Monthly payments with a 10-year refinance term would cost even more than what you’d pay on a 15-year loan. The upside is you’d end up paying even less interest over the life of the loan.
Where Are Rates Going
To determine refinance rate trends, we use data aggregated by Bankrate, which is owned by the same parent company as NextAdvisor. Lenders nationwide supply information to Bankrate, which is provided in the table below:
|Product||Rate||A week ago||Change|
|30-year fixed refi||3.18%||3.19%||-0.01|
|15-year fixed refi||2.58%||2.72%||-0.14|
|10-year fixed refi||2.59%||2.58%||+0.01|
Rates as of November 11, 2020.
Is This the Right Time to Refinance?
In many cases, now is the right time to look into refinancing your existing mortgage. Over the last few months we’ve seen rates drop to record lows. Keep in mind, you will need a high credit score to qualify for these ultra-low rates. One thing to keep in mind is the Federal Housing Finance Agency has enacted a new 0.5% refinancing fee as of Dec. 1, 2020. This extra cost will apply to conventional refinance loans worth $125,000 or more. You’re likely to find many mortgage lenders that will add the additional fee into their loan offers in one way or another.
Current Landscape for Refinance Rates
Lenders have been unusually busy with refinance loans because of the low interest rates. So while many homeowners can save with a refinance, the time it takes to close on a loan can be longer than under normal circumstances. And as some mortgage lenders become more risk averse you’re more likely to run into stricter lending guidelines. So borrowers with blemishes on their credit report or who have recently changed jobs may find themselves unable to qualify for a refinance.
When Should You Refinance?
Although there are a variety of refinance loan types, the main reasons to refinance are to secure a lower interest rate or to adjust your loan’s term.
Getting a better interest rate can reduce your monthly payments and save you on interest in the long haul. You can also accomplish the same goal by changing your repayment terms. If you opt for a longer term, you could lower your monthly payments. The trade off to this strategy is you’ll end up paying more interest over the life of the loan. On the other hand, if you refinance to a shorter term loan, say a 15-year mortgage, you’ll pay off your loan sooner and end up paying less interest as a result. Of course, 15-year mortgages have noticeably higher monthly payments compared to 30-year loans. Thanks to the exceptionally low interest rates, you may be able to get the best of both worlds. If you can significantly reduce your interest rate with a refinance, you may be able to take out a shorter-term loan and still keep your payments around the same level.

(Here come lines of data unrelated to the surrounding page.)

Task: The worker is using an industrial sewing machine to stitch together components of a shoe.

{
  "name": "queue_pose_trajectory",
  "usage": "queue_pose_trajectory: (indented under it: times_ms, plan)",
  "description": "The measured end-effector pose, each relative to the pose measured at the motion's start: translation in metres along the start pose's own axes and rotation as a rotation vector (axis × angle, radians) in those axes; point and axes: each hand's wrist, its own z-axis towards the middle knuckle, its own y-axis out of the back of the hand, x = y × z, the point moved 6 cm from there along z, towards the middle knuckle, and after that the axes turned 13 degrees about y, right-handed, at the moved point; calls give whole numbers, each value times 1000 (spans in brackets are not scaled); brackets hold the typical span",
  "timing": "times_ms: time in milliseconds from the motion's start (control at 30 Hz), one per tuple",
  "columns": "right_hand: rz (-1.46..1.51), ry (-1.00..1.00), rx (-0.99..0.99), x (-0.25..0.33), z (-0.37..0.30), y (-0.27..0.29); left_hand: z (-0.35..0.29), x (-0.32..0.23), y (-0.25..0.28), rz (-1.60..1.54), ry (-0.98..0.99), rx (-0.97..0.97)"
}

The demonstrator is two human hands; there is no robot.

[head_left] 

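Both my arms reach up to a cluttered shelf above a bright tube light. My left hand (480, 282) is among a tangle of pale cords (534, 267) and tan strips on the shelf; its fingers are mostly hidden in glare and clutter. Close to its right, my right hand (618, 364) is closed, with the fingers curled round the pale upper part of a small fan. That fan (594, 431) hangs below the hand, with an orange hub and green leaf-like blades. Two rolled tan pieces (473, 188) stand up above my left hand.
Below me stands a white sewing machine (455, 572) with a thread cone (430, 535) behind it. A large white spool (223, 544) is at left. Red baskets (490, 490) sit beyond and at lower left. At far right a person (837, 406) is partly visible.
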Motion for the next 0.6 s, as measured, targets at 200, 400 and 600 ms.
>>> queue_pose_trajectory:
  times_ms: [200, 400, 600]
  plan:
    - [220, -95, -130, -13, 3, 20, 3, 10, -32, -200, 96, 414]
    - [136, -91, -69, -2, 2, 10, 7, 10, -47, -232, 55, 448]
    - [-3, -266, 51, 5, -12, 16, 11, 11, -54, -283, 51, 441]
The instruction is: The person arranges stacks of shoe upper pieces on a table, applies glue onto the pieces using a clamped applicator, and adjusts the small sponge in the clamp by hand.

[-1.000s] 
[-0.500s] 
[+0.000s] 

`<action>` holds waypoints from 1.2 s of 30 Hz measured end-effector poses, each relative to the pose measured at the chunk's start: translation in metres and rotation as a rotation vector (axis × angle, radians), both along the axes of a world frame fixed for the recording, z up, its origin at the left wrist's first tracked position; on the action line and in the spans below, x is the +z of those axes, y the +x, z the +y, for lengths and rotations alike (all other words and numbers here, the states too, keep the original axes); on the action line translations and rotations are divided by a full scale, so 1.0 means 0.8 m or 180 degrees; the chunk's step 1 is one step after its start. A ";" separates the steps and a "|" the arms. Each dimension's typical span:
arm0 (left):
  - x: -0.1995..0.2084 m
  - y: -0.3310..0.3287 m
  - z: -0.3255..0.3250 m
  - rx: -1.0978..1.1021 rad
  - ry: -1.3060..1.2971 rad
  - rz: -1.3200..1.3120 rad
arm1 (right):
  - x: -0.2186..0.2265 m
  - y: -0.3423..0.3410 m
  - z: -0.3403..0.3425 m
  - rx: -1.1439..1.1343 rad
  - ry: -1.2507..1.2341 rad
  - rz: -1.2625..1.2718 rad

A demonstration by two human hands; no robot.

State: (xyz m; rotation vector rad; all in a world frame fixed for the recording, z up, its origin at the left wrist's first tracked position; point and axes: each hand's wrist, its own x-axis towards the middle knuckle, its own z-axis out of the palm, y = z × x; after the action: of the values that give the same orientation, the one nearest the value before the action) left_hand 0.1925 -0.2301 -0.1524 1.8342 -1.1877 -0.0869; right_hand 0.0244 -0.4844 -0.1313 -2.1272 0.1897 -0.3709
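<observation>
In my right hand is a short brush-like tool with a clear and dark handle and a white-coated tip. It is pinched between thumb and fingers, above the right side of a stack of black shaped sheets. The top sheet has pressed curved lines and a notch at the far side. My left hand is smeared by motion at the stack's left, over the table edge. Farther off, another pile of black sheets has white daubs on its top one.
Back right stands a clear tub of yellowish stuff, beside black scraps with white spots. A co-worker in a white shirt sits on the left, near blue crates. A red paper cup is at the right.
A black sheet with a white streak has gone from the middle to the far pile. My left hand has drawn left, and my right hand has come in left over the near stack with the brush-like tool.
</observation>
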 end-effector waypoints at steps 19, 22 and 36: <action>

If you have enough equity in your home, you could also do what is known as a cash-out refinance. With this particular refinance option, you’ll be taking out a bigger mortgage, but you’ll walk away with a chunk of cash. Because interest rates are so low, this is a decent opportunity to consolidate high-interest debt or finance a home improvement project.
How to Refinance Your Mortgage
The first step to refinancing your mortgage is to shop around with multiple lenders to find the best offer. To compare offers from every lender you need to look at more than just the interest rate. You should carefully look at the Loan Estimate form each lender will provide after you apply and be sure you’re paying reasonable fees.
What do You Need to Refinance?
Refinancing is a similar process to taking out a mortgage for a home purchase. During the underwriting process your lender will review your employment, check your credit, and you’ll be required to provide documents to verify your income. To avoid unnecessary delays communicate with your lender and have the documentation you need ready to go ahead of time.
How We Got These Rates
The rates we have included are averages provided by Bankrate and are calculated after the close of the previous business day. The lenders that the “Bankrate.com Site Average” tables include are not the same every day.
National lenders provide this mortgage rate information to Bankrate.com. It is possible the mortgage rates we reference has changed since this was published.